Should I Become a GED Instructor?
|Degree Level||Bachelor's degree; master's for some positions|
|Degree Field||Education; other fields if a teacher training program is completed|
|Licensure||Teaching license required|
|Experience||Prior teaching experience preferred|
|Key Skills||Patience; communication and instructional skills|
|Salary||$50,280 (2015 median for adult literacy and high school equivalency diploma teachers)|
Source: U.S. Bureau of Labor Statistics.
General Educational Development (GED) instructors help adult students prepare for the GED high school equivalency exam. Most of these teachers work part-time during the mornings and evenings when adult students have time to spare for learning. Since these instructors lead classes of older students, they do not worry about issues related to student discipline or motivation.
In most states, individuals looking to pursue a career in GED instruction need to earn a bachelor's degree and obtain teacher certification. The certification required depends on the state. Some states require certification in adult education, while others expect GED instructors to have an elementary or a secondary education certificate. Prior teaching experience is preferred. Key skills for this position include patience, communication skills, and instructional skills. According to the U.S. Bureau of Labor Statistics, the median salary for adult literacy and high school equivalency diploma teachers was $50,280 as of May 2015.

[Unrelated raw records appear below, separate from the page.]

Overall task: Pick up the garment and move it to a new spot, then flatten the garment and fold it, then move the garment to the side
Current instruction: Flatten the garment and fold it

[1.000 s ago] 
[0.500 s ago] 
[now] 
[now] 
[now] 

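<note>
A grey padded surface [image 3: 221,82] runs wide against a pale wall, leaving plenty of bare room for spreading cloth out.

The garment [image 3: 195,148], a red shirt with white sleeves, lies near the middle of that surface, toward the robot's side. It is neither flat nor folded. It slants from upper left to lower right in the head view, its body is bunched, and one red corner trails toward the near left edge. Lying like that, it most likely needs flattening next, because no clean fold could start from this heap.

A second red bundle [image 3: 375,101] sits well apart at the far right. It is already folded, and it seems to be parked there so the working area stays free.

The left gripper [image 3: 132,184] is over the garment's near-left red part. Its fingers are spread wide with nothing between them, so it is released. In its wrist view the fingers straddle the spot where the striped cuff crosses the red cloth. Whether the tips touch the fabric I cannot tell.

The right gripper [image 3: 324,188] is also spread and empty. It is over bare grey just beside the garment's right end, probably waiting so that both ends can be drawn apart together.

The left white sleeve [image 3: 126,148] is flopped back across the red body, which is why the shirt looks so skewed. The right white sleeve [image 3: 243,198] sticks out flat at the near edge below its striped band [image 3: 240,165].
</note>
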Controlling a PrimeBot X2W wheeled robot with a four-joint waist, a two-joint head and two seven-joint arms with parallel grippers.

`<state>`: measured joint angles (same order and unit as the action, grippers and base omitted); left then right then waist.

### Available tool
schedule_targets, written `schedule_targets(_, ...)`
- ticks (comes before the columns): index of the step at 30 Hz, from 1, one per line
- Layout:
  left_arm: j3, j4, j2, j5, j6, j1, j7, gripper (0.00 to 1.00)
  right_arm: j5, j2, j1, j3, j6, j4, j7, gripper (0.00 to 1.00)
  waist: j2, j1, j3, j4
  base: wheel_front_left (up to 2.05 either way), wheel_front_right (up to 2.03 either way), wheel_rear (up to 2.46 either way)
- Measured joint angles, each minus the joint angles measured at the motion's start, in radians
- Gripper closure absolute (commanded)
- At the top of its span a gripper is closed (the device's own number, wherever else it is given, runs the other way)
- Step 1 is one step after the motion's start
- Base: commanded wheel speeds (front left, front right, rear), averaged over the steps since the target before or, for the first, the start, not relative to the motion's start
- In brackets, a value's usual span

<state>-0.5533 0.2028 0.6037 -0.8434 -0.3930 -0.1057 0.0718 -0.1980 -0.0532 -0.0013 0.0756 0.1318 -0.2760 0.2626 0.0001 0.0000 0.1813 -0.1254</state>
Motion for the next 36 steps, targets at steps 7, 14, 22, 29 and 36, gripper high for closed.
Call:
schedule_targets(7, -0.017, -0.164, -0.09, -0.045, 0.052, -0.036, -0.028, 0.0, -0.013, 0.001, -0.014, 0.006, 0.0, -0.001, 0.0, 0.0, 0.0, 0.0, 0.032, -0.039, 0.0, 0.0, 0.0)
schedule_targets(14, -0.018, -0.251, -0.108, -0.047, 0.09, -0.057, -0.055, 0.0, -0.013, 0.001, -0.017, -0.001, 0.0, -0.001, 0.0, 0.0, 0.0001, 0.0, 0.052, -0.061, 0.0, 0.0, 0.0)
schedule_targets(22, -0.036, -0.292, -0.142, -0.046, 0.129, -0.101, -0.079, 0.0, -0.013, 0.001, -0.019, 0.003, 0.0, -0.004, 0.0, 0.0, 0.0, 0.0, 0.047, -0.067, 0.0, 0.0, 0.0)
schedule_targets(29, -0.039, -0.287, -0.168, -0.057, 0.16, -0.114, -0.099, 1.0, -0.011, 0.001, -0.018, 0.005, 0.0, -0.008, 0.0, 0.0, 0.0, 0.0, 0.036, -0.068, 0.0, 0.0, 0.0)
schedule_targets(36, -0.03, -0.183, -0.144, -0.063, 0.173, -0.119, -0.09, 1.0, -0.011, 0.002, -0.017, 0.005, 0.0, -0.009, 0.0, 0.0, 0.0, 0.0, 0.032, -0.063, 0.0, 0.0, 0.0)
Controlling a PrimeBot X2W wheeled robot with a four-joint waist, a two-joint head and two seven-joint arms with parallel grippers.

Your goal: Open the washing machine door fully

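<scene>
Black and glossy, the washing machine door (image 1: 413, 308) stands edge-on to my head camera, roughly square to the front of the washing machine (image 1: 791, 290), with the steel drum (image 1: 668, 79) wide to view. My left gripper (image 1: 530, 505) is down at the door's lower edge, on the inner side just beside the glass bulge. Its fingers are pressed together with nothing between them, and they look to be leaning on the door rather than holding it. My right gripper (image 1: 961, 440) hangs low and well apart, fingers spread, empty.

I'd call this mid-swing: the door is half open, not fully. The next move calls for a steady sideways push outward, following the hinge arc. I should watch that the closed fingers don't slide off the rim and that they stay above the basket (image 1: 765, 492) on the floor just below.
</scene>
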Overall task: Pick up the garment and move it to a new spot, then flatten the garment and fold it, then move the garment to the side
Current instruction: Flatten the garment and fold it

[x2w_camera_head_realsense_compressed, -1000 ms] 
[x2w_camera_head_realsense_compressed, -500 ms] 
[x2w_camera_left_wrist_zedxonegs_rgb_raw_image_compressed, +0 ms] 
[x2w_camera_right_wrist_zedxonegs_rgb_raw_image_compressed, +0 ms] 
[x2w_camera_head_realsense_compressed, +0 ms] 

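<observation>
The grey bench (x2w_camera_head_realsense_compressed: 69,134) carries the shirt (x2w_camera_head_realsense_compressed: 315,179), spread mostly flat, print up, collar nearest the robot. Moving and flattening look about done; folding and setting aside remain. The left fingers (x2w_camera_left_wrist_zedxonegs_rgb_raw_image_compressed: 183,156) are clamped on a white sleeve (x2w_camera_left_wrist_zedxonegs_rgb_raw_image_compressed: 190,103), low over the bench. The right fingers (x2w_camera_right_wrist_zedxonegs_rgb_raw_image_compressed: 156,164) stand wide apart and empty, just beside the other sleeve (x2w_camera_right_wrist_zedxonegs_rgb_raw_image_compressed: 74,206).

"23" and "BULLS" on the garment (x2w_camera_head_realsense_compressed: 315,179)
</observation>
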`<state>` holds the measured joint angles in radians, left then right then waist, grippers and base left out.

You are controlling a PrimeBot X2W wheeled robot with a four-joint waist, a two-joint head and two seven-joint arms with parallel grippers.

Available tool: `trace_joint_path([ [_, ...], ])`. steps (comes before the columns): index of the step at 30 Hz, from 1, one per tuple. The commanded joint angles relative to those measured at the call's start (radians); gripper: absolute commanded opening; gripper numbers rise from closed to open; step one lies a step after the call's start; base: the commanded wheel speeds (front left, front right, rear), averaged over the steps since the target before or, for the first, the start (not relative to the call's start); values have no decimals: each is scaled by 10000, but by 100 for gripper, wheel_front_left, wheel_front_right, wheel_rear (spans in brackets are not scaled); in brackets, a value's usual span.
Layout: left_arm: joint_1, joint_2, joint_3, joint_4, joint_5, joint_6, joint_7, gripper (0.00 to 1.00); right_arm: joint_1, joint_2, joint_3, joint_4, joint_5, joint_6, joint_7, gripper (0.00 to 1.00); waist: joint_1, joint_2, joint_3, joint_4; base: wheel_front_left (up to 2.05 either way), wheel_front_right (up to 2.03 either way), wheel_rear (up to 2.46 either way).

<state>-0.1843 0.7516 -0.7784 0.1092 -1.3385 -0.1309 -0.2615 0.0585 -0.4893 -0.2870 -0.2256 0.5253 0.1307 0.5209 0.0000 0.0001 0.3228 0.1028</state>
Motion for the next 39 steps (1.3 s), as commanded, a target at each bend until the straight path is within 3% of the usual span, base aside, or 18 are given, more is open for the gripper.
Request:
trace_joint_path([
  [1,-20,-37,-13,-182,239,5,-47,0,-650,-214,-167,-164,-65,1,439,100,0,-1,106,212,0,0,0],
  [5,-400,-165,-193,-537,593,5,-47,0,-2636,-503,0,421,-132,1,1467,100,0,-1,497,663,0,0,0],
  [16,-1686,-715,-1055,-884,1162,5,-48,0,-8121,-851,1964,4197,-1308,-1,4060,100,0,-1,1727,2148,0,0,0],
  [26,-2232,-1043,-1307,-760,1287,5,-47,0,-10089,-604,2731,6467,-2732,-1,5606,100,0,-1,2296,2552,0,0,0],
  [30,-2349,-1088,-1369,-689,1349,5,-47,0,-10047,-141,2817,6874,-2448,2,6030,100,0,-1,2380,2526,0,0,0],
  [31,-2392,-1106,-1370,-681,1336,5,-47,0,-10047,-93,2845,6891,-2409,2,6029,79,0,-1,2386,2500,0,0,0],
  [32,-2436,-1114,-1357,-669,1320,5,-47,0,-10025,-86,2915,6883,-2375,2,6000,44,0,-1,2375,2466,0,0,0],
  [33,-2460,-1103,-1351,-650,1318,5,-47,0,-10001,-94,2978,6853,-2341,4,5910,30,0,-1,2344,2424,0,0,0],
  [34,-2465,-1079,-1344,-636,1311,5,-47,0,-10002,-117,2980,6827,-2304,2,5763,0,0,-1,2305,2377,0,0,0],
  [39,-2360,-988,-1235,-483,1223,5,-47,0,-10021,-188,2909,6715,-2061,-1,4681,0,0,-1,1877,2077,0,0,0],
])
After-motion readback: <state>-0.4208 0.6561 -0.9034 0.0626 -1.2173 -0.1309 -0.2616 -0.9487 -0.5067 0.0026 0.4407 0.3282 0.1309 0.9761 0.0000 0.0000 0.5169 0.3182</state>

Step1: Earn a Bachelor's Degree
A bachelor's degree is the minimum education requirement to teach GED preparation courses in most states. Many colleges and universities offer majors, minors, or specializations in adult education. In some states, those who already hold a bachelor's degree in another field may meet licensure requirements by completing a stand-alone teacher preparation program or workshop. Most teacher education programs include a substantial student teaching experience. Aspiring GED instructors should check their states' licensure requirements before selecting a program.
For the best chance at success, aspiring GED instructors should get teaching experience. While still enrolled in school, future GED instructors should seek out internships or volunteer teaching opportunities in adult education. Having experience in addition to student teaching will help future teachers stand out in the job market.
Step 2: Get a Teaching License
Because licensure requirements vary by state, aspiring GED instructors should contact their local education department or agency to learn what is required. Licensure involves providing completion of a bachelor's degree and an accredited teacher preparation program, as well as passing state exams and background checks.
Step 3: Earn a Master's Degree for Career Advancement
Although only a bachelor's degree is required to be a GED instructor, some employers prefer to hire individuals with a master's degree. According to O*Net Online, 57% of GED and adult education instructors held a master's degree as of 2015. Master's degree programs in education include coursework in program development, assessment, online course design, and multiculturalism.